Maybe it's the angle of the stage as I look to see you staring at me
or the glare of the lights in your cherry red Fender.
I'm pretty sure the flashing effects are just giving me epilepsy.

I can't help the way the speakers play tricks and your eyes deceive.
I'm sure that the color fakes a story just like Barbie's boobs fake Ken's attraction.
Don't blame me if the darkness reminds me that I'm alone and
when I see you there I can't help but think that isn't true anymore.

Whatever it is, there's no resignations for this career.
You can't walk back to make progress, or strum
backwards to make a beautiful chord.
So, as much as I hate to admit it,
I think I'm in love with a rock star.

Dirty Laundry

Days have gone by since I've moved from this spot.
Alone on my bed, the ceiling fan mesmerizes me,
as do your eyes, as I stare, content with the time
never moving past now, stuck at five past two.

But my closet stays open, calling for me to wake up.
Wake up and realize, the time spent looking in your eyes
is wasted time, useless while my dreams disintegrate.
Tell me it's too late to go back, no time to erase mistakes.

These are mistakes not even Wite Out can correct.
The stains on this tshirt are too much for OxiClean.
They'll accumulate until they've become one with the fabric.
Mistakes that become who I am, never to be forgotten.

One of these days I'll pick myself up, decide that my
mistakes are too much of who I am, I can be better.
I promise I can be better, and you know I'll stay true.
One of these days I'll decide it's time to change.

Friday, March 27, 2009

Fall

A rush of wind whips past me.
I feel weightless for a moment,
but it never seems to satisfy
my devoir to feel solid ground.

Falling into God knows where,
I never seem to touch the bottom.
Never sense the relief of knowing
I'm safe where I belong.

I plunge but never feel the ground.
Why is all the pain on the way down?
It seems too masochistic to admit.
I want to hit rock bottom, just once.

The terrain is rough, I'm so close
I can see the ridges of rocks
so sharp, threatening to kill.
I almost lust for the affliction.

Let me fall to the depths of desire.
Let my actions take me where they may.
I need to feel the warmth of earth
even if it leads to a certain, unsought fate.

Which, we all know, it always does.

Sunday, March 15, 2009

'Assume' Makes an Ass out of You and Me

"You're not looking within the writing, Joseph," the instructor said, rapping her hands against the table, "It's clear that the character had a reason behind killing his father. He must have some psychological deficiency to do this. No one kills their paternal family members without reasoning." The man next to her, apparently named Joseph, sighed heavily and slouched, defeated at his own game.

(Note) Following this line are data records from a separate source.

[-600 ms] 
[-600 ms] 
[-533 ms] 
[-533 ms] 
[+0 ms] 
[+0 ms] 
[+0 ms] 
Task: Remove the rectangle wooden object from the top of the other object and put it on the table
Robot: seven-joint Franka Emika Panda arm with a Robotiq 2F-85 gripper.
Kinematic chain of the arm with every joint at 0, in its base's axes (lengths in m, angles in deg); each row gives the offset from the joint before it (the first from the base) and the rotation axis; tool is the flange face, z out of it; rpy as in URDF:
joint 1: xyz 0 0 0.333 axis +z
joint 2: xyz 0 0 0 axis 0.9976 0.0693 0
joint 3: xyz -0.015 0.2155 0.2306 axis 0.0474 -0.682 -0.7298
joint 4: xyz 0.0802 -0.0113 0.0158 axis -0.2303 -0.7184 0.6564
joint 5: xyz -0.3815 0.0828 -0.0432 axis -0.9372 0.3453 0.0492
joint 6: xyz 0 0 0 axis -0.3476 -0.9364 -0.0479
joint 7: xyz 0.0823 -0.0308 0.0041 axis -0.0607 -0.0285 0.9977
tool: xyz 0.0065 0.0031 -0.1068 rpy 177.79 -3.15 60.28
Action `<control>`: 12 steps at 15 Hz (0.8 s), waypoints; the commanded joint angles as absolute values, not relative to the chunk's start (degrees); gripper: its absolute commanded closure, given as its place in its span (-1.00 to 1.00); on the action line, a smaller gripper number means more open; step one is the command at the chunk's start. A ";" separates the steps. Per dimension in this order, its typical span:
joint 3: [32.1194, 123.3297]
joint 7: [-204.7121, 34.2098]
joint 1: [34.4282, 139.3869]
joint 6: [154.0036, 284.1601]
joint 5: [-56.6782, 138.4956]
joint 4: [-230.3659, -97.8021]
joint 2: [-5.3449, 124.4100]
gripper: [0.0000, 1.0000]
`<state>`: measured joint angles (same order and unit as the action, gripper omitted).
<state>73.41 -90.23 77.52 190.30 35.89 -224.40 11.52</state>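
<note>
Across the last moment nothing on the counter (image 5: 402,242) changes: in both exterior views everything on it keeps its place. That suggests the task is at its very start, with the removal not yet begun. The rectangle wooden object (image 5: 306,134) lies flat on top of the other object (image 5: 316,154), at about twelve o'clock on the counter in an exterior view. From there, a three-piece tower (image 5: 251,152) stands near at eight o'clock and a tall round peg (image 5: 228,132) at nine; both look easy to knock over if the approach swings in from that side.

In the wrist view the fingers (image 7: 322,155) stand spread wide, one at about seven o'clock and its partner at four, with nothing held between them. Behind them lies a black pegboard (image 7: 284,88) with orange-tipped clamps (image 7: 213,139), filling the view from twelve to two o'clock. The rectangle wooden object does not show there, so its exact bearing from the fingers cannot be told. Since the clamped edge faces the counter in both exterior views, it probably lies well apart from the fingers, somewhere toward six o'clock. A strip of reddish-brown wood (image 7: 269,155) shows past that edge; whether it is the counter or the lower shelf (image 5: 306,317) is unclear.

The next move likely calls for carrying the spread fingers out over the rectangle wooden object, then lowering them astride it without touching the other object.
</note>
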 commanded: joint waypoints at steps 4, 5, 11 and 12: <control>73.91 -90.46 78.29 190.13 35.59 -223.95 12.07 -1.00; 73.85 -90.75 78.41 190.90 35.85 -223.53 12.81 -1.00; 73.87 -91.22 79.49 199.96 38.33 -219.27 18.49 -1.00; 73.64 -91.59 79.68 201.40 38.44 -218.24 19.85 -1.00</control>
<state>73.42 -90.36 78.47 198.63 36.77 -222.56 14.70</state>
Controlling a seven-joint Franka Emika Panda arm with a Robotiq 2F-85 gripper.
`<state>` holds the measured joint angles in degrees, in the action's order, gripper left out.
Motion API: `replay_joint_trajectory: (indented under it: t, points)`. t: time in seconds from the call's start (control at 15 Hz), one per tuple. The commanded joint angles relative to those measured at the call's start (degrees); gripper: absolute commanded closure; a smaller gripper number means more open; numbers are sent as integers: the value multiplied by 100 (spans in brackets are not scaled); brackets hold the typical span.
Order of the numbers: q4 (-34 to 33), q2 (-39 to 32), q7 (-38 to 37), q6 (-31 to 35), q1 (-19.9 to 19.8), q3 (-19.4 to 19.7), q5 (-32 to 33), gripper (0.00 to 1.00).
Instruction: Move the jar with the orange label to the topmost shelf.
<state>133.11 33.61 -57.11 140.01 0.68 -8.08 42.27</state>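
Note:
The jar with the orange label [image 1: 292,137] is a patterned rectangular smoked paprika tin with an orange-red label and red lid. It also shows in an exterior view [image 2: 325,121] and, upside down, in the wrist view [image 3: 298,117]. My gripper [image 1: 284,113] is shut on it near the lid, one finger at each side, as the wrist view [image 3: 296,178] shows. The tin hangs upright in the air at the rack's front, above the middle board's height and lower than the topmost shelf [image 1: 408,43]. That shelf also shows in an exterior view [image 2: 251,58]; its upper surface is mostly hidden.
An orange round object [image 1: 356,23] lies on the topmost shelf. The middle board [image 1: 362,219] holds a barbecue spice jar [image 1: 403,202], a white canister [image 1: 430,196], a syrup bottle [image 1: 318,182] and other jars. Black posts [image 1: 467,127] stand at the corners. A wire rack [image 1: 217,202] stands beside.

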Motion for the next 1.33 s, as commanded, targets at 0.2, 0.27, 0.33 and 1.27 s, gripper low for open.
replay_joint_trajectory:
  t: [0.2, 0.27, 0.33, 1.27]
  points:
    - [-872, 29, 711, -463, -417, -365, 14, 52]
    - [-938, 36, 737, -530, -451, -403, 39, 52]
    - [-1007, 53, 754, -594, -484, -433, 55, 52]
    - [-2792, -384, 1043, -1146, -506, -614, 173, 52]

"Now, who else has interpreted this work? You can tell by the heavy symbolism the author uses in the first line how he feels like a fish deprived of water, gasping for air, unable to find the right source of life. How can he, as a person, feel deprived of water or air? Now, in the next line he describes the suffering of the fish as the gills "move in an out as if the currents would continue to fill his lungs". Come on people! You have to see through this nonsense. You have to make it sound real. Does it sound like he was really writing about a fish?" The bell rings, signaling the adult group that the literature discussion session was over. Everyone exits the classroom and the instructor strides over towards the chalkboard, hands furiously scratching against the surface, scribbling analytical notes.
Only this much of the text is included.